* **WORK REQUIRED**: Please write out, exactly, every line of the listing from its first line through the one that includes "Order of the".

Segment Open

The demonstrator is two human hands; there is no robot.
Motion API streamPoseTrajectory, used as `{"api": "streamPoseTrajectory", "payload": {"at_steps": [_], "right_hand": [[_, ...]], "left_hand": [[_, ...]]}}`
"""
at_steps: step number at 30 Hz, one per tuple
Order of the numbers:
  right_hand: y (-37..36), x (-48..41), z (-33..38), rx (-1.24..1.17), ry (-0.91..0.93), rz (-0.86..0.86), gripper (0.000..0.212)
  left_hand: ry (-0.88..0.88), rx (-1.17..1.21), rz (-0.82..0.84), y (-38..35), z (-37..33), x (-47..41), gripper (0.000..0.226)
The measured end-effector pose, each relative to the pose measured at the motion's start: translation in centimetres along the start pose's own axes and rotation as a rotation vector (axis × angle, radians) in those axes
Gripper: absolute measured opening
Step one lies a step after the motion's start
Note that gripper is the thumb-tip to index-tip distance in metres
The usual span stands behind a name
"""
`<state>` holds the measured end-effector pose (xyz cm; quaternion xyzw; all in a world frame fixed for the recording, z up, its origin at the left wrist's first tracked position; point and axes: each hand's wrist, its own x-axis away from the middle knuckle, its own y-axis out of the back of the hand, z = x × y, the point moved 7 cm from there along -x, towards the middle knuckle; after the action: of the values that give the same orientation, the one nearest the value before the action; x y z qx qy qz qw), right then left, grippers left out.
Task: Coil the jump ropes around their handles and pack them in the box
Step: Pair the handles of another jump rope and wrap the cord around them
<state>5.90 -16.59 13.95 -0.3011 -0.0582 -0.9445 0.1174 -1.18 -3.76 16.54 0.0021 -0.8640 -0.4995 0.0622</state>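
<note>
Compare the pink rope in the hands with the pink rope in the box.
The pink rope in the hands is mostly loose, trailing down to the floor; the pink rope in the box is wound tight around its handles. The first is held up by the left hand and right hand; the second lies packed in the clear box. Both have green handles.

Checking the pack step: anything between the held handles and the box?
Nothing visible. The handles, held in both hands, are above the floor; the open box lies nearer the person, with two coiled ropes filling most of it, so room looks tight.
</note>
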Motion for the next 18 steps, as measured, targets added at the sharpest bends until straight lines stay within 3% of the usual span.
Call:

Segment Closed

* **ANSWER FOR THIS EXERCISE**:
The demonstrator is two human hands; there is no robot.
Motion API streamPoseTrajectory, used as `{"api": "streamPoseTrajectory", "payload": {"at_steps": [_], "right_hand": [[_, ...]], "left_hand": [[_, ...]]}}`
"""
at_steps: step number at 30 Hz, one per tuple
Order of the numbers:

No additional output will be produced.